WHAT TO DO — Among the records below, find each line bearing the word "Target" and copy it.

Items listed in a dataset
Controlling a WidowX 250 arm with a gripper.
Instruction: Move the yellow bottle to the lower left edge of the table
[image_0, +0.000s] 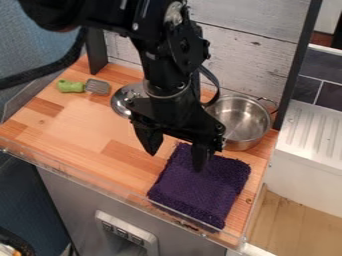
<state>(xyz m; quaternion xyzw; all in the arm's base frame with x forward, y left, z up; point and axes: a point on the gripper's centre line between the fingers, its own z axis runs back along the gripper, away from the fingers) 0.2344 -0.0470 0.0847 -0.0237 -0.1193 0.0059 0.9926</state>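
Fingers (151, 139) apart — over table (73, 131) and purple cloth (200, 192).

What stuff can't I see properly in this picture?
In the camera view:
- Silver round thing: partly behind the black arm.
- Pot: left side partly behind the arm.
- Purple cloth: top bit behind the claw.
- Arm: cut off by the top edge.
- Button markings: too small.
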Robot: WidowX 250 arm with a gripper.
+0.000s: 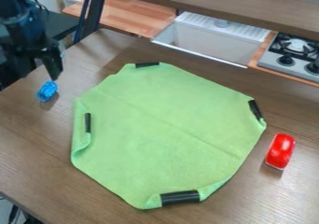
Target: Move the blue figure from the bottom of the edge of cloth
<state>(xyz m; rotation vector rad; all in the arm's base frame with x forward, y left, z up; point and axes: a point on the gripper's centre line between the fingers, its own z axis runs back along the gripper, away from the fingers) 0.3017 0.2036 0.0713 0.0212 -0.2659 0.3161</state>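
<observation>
My gripper (41, 75) hangs at the upper left, over the table's left edge, with its two dark fingers apart and nothing visible between them. Just below the right fingertip is the blue figure (46, 91), on the brown table to the left of the cloth, with a small shadow at its lower side. The green cloth (163, 129) lies in the middle of the table, its edges partly folded and marked by black strips. The blue figure is apart from the cloth.
A red object (281, 151) rests on the table (287, 195) to the right of the cloth. Behind the table's far edge are a white sink (209, 42) and a stove (291, 57), with a raised brown shelf (224, 3) above them.
</observation>
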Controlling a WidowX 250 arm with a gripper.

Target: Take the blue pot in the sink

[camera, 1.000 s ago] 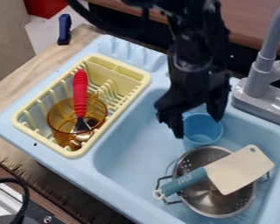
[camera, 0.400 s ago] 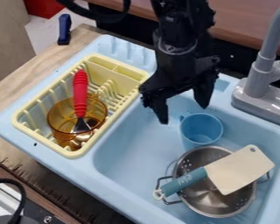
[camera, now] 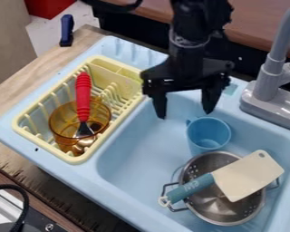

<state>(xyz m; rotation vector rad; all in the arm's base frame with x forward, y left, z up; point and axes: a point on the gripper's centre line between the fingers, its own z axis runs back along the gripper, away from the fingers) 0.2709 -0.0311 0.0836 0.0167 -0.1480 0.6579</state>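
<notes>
Gripper point(camera: 184, 114) has backed off from the blue pot point(camera: 209, 134). A second ago its fingers hung low about the rim; since then it has drawn away toward the sink's back edge and the dish rack point(camera: 24, 129), and turned so it now sits squarer to the view. Pot has not come along: same spot throughout, upright, mouth up, small handle facing the rack side. Reading: no hold gained so far, pot still to be taken. Could be a retreat to line up afresh; cannot be sure.

Arm's pose: comes in from the top edge, wrist above the back rim of the sink point(camera: 138, 154), fingers hanging down over the basin. Fingers spread wide, nothing between them. Nearer fingertip is close to the pot's handle side, apart from it by the look of things.

Pot stands in the basin just beside the metal colander point(camera: 215, 206), on which lies a toy cleaver point(camera: 250, 174), its blade reaching toward the pot. Next move probably wants the gripper shifted over the pot, then lowered with a finger either side of the wall. Risk, as judged: a low approach knocks the pot into the colander or nudges the blade.
</notes>
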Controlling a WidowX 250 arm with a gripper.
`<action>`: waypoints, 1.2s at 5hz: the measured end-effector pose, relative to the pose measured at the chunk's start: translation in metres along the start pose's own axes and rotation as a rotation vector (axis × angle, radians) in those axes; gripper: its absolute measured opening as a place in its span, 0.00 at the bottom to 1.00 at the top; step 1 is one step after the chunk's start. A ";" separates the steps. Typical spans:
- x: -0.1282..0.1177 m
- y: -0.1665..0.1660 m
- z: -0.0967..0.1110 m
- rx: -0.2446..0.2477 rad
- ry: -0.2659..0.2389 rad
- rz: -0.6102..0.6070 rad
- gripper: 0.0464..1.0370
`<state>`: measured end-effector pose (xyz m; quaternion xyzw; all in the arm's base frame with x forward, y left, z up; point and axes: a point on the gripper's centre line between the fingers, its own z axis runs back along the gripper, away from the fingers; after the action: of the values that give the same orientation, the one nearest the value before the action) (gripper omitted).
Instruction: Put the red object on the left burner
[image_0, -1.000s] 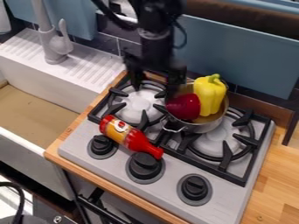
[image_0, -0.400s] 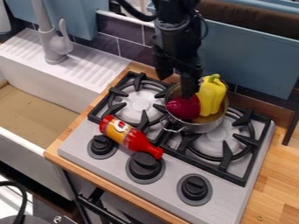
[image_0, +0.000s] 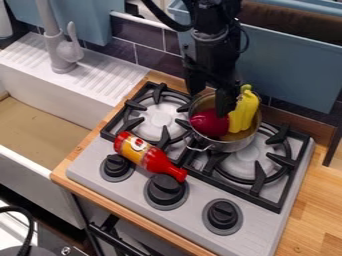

OUTPUT OF THE TASK —
Target: Move the blue figure from the bottom of the edge of cloth
Target: Take the blue pot in the sink

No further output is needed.